Steve specifically got a double king room for the goblins, and another room with two queens for him and Eddie.
So of course as soon as they got into Milwaukee the night before the D&D themed nerd fest, the (actually very nice) woman at the front desk says: “We had to swap around the rooms, but the two will still sleep all you boys, don’t worry!”
Whatever. That’s fine, right? They’ll all have a spot to sleep the next two nights they’re here for the kids’ (and Eddie’s) dragon game convention.
He gets back to their rented minivan and passes the key cards to Eddie in the passenger seat.
The van was just the first point of contention between him and the kids’ beloved Dragon Meister, followed closely by…everything else.
The first thing Eddie said when Steve showed up in the rented van was “King Steve is coming along on our journey?”, to which Steve could only respond with “This ‘super cool’ guy you assholes have been going on about this whole time is Eddie “The Freak” Munson?
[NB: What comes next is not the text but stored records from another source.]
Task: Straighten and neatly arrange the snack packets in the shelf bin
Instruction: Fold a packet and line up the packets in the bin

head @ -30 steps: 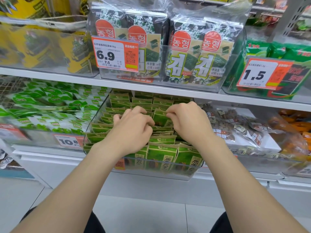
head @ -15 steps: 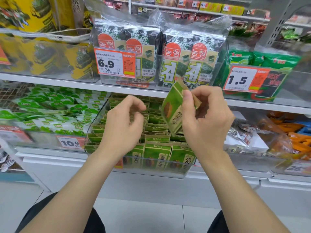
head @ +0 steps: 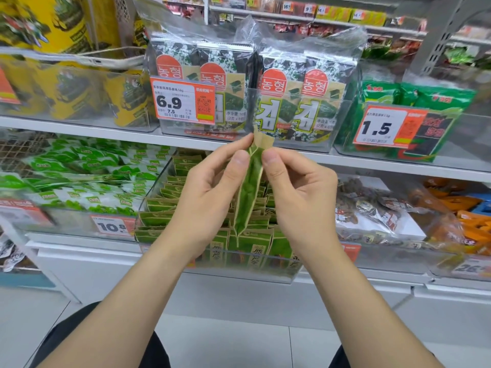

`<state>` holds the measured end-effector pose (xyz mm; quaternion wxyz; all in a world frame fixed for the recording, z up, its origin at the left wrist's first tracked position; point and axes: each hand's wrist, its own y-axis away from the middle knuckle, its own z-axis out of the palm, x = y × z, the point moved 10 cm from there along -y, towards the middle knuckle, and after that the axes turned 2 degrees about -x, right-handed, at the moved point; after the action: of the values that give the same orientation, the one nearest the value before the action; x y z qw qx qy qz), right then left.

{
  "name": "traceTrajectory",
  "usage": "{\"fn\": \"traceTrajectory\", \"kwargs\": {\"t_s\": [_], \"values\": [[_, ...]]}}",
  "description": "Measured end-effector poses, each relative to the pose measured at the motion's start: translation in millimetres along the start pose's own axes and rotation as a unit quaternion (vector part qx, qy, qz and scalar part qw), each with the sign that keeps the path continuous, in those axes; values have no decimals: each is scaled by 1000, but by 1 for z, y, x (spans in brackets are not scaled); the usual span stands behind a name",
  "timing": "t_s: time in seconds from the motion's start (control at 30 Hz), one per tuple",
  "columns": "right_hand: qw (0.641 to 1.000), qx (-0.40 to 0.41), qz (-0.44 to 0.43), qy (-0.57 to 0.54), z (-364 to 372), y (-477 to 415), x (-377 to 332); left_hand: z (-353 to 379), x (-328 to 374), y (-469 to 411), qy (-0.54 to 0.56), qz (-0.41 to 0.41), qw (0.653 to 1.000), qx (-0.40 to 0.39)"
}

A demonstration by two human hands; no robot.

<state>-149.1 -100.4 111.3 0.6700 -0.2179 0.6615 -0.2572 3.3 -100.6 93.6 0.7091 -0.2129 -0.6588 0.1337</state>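
Note:
A clear plastic shelf bin [head: 212, 272] on the lower shelf holds rows of several small green-and-tan snack packets [head: 162, 205]. One green packet [head: 249, 192] is lifted above the bin, seen edge-on and upright. My left hand [head: 210, 200] pinches its top from the left with thumb and fingers. My right hand [head: 295, 197] pinches the same packet from the right. Both hands hover over the middle of the bin and hide part of its rows.
Left of the bin lies a bin of green-and-white packets [head: 79, 181]; to the right are brown snack bags [head: 372, 208] and orange packs [head: 467, 219]. The upper shelf [head: 106, 130] carries seaweed multipacks [head: 265, 83] with price tags. White floor tiles lie below.
My right hand drew one green packet up out of the bin. My left hand left the rows and joined it, so both hands now pinch the raised packet.

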Motion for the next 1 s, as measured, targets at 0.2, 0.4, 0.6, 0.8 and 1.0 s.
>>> {"fn": "traceTrajectory", "kwargs": {"t_s": [0.2, 0.4, 0.6, 0.8, 1.0], "values": [[999, -9, 21, 38, 10, 5, 0, -8, -7, 0, 62, -23, 996, 66], [999, -9, 36, -1, 10, 5, 2, -15, -14, 0, 106, -55, 988, 98], [972, -170, 138, 87, 33, 17, 30, -21, -19, -1, 171, -75, 973, 136], [991, -63, 110, 43, 17, 10, 19, -12, -19, -3, 144, -96, 983, 67], [988, -44, 120, 82, -3, 5, 16, 8, -24, 10, 112, -142, 983, -19]]}}
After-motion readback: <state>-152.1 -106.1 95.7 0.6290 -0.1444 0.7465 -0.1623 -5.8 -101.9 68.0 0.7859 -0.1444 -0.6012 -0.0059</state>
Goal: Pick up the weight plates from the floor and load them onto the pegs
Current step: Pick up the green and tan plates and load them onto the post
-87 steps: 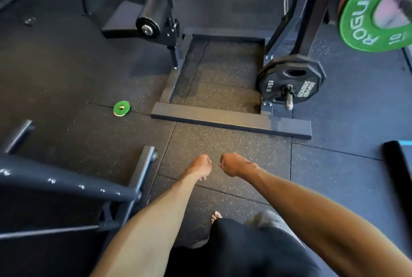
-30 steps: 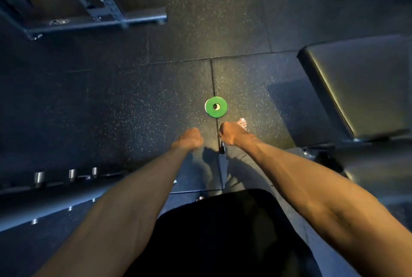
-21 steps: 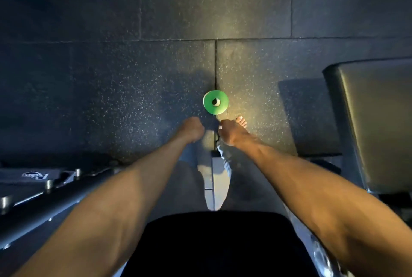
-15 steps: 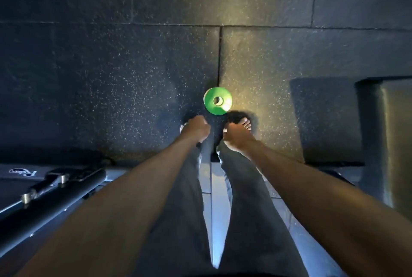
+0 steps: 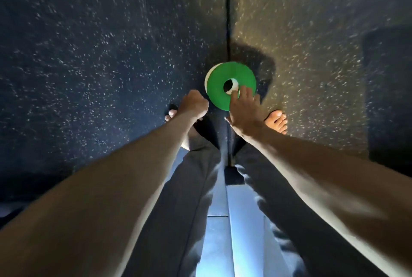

Really?”
Following closely behind are: the tapes and tapes of loud garbled ‘music’ Eddie insists on playing, his absolutely tragic way of unwrapping Steve’s burgers for him when they stop for lunch, the wariness Steve has in the first place about this being the guy Dustin wouldn’t stop talking so highly about…this nerdy, obnoxious, third-time senior…great.
“204 is the Hellions’ room, 207 is us.”
Eddie bends an arm backwards into the feral beast enclosure the second two rows have become over the last six hours and Steve’s surprised he still has his hand when it returns to the front.
Steve gets the van parked in the hotel’s garage, and they head up to their rooms.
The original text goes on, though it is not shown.